The material below includes pictures; leave them out and return only the lines between the line containing "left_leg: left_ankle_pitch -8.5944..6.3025" and the line containing "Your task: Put", inclusive, word for word.

DATA RECORDS:
# # # #

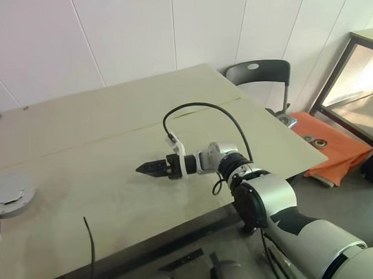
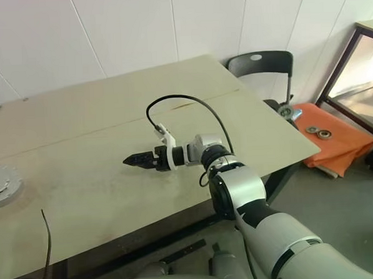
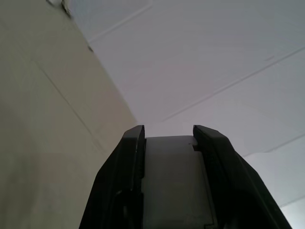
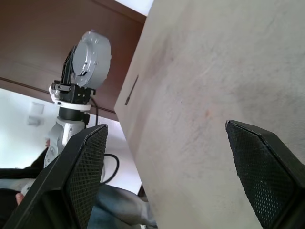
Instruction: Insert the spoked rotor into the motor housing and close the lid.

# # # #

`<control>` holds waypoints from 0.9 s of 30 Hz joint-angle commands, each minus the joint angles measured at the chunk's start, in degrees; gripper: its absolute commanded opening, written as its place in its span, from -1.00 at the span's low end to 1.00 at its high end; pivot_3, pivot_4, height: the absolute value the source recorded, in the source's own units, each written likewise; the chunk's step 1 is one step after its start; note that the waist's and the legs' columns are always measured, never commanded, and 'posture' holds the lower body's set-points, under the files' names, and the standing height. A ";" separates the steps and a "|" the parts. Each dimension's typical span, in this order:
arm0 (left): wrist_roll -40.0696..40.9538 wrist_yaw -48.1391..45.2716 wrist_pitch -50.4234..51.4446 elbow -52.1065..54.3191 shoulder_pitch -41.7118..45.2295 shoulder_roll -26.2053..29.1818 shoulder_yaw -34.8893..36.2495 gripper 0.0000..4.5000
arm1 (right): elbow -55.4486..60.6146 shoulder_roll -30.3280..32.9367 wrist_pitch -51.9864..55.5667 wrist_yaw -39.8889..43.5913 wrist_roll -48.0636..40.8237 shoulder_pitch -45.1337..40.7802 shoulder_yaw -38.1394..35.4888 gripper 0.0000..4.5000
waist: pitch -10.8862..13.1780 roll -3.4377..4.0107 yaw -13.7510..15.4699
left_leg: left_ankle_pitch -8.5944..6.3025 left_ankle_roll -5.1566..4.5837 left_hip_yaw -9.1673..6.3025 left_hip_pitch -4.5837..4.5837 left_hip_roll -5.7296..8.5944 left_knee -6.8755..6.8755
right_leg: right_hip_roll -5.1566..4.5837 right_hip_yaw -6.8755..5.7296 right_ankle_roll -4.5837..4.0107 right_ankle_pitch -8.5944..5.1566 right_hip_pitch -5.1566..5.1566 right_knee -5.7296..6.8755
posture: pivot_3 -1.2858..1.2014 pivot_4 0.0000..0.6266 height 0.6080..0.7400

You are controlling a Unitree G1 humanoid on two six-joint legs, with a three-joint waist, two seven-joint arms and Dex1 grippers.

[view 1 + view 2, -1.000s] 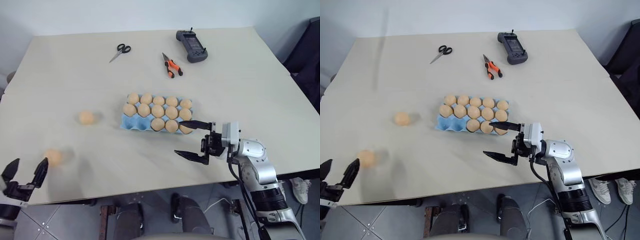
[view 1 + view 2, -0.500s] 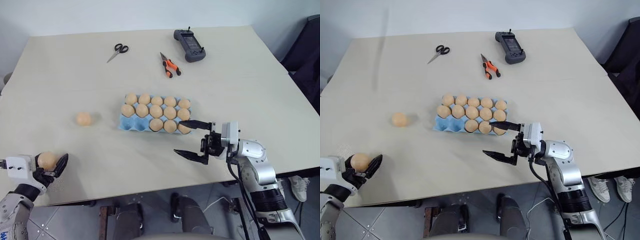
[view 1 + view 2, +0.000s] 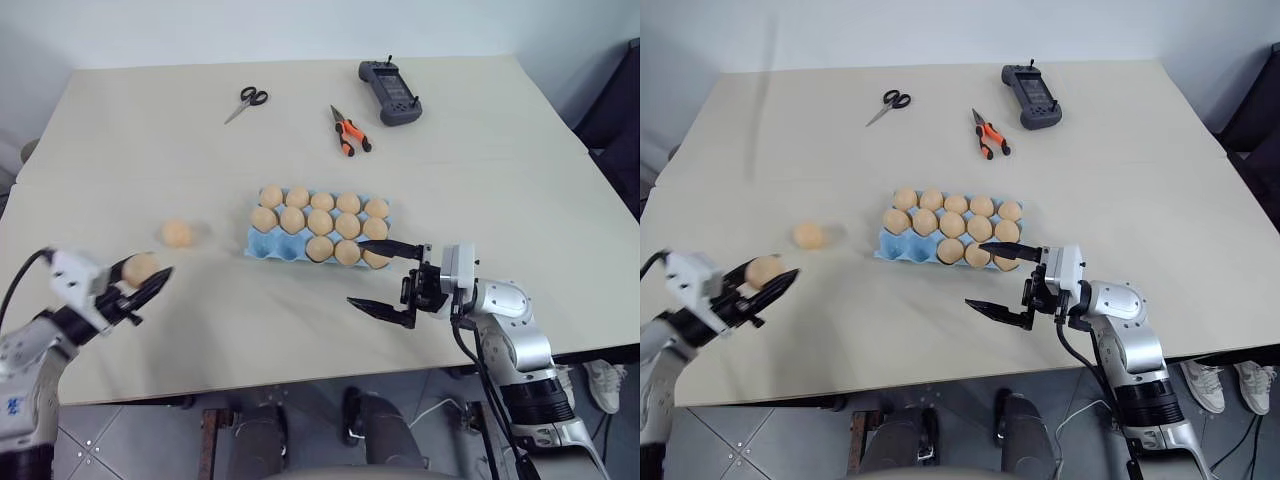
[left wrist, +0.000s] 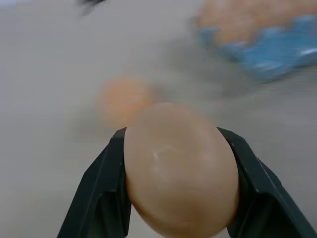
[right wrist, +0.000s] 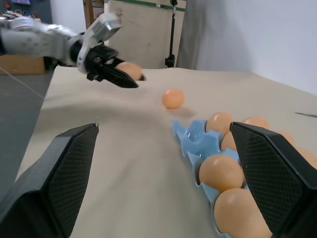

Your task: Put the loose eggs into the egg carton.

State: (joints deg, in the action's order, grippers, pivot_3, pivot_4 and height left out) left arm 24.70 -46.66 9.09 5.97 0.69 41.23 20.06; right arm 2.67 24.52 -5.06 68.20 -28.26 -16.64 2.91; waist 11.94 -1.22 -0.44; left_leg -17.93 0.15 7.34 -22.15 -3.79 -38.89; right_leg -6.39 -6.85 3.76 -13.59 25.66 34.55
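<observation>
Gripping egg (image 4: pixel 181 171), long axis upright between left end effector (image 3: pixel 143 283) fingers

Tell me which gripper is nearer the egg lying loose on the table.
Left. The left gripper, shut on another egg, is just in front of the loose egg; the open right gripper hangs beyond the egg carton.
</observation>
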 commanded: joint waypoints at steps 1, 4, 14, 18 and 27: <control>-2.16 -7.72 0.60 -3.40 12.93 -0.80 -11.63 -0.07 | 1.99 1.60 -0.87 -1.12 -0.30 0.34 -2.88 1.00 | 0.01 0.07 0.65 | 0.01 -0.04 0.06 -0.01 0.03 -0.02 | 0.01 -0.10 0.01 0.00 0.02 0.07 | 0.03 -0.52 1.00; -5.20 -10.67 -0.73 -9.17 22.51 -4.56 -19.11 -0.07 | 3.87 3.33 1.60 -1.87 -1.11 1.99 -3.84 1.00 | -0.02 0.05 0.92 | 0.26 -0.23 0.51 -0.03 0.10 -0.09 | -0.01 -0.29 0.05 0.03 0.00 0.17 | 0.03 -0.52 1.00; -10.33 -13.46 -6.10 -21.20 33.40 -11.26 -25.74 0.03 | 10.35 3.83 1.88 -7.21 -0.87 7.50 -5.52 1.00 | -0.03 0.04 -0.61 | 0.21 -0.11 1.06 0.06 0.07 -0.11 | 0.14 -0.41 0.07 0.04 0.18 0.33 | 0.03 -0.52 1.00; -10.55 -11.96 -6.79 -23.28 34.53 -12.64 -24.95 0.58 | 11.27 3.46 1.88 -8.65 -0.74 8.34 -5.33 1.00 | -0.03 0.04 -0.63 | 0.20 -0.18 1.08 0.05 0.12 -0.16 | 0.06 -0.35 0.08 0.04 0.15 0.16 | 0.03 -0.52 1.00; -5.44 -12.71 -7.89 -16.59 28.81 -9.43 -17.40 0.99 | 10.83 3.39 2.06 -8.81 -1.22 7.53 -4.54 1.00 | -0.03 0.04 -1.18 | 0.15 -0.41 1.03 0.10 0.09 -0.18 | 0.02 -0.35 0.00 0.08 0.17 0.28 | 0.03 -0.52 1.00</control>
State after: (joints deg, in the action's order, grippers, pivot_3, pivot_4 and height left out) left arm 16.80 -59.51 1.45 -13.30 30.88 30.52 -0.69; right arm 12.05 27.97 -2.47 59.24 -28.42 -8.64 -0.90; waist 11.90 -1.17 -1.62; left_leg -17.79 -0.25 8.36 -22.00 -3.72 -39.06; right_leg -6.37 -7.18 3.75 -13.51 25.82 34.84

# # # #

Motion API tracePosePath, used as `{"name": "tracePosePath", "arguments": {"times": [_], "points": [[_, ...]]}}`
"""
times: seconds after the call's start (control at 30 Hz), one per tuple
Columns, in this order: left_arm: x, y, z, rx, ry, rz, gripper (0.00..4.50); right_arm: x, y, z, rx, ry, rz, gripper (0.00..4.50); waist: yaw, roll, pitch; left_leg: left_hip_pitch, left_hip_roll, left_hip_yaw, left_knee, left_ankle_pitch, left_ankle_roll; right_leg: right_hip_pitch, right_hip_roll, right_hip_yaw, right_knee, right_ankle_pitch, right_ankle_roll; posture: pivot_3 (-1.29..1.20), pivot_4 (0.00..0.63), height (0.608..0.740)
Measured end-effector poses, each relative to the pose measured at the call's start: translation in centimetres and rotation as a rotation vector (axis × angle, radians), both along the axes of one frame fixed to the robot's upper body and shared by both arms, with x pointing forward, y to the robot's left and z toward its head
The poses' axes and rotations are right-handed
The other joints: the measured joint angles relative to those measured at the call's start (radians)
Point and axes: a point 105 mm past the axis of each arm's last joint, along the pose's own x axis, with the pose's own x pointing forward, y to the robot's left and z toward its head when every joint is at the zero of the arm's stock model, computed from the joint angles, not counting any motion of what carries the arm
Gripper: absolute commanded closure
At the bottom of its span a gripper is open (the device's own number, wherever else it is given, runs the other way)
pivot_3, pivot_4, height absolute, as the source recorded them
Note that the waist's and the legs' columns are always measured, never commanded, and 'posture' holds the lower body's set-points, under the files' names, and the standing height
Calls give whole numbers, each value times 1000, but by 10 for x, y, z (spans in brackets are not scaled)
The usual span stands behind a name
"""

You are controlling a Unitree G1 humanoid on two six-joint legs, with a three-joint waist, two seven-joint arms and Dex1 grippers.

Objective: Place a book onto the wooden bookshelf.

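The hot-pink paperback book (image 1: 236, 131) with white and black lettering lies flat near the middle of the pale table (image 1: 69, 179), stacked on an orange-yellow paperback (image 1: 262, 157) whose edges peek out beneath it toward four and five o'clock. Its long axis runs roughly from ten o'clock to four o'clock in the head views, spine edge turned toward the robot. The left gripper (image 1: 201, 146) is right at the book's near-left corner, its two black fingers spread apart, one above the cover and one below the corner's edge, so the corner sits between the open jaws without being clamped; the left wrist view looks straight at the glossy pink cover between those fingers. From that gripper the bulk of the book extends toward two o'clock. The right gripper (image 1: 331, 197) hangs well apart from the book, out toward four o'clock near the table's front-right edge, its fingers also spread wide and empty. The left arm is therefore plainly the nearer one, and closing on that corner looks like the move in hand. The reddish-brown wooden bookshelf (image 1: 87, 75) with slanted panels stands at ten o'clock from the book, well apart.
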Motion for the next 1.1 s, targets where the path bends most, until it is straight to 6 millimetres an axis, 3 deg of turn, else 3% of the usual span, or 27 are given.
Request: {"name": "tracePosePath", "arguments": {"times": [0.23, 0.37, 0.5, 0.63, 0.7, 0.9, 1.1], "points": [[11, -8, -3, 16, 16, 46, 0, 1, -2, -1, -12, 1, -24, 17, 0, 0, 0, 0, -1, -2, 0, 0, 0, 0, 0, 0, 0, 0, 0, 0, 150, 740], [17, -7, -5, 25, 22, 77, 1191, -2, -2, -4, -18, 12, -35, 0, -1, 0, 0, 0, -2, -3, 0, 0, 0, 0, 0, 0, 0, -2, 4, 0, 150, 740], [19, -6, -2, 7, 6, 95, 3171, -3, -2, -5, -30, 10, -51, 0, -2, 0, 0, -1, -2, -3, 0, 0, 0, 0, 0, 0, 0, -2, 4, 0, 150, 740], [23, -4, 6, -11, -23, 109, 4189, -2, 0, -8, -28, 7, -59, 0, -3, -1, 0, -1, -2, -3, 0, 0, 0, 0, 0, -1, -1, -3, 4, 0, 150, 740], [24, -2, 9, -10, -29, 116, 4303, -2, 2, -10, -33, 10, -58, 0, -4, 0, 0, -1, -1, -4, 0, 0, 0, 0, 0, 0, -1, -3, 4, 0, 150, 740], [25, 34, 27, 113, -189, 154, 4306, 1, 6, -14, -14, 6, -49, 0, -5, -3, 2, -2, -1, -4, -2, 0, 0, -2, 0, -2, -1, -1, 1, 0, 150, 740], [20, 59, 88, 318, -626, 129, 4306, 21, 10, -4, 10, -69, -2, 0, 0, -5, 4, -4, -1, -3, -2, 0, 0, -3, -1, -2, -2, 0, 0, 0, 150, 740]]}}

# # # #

EXERCISE RESPONSE:
left_leg: left_ankle_pitch -8.5944..6.3025 left_ankle_roll -5.1566..4.5837 left_hip_yaw -9.1673..6.3025 left_hip_pitch -4.5837..4.5837 left_hip_roll -5.7296..8.5944 left_knee -6.8755..6.8755
right_leg: right_hip_roll -5.1566..4.5837 right_hip_yaw -6.8755..5.7296 right_ankle_roll -4.5837..4.0107 right_ankle_pitch -8.5944..5.1566 right_hip_pitch -5.1566..5.1566 right_knee -5.7296..6.8755
posture: pivot_3 -1.2858..1.2014 pivot_4 0.0000..0.6266 height 0.6080..0.7400

You are controlling a Unitree G1 humanoid on two six-joint legs, with a three-joint waist, two seven-joint arms and Dex1 grippers.

[view 1 + view 2, -1.000s] 
[view 1 + view 2, -0.500s] 
[view 1 + view 2, +0.000s] 
[left wrist, +0.000s] 
[right wrist, +0.000s] 

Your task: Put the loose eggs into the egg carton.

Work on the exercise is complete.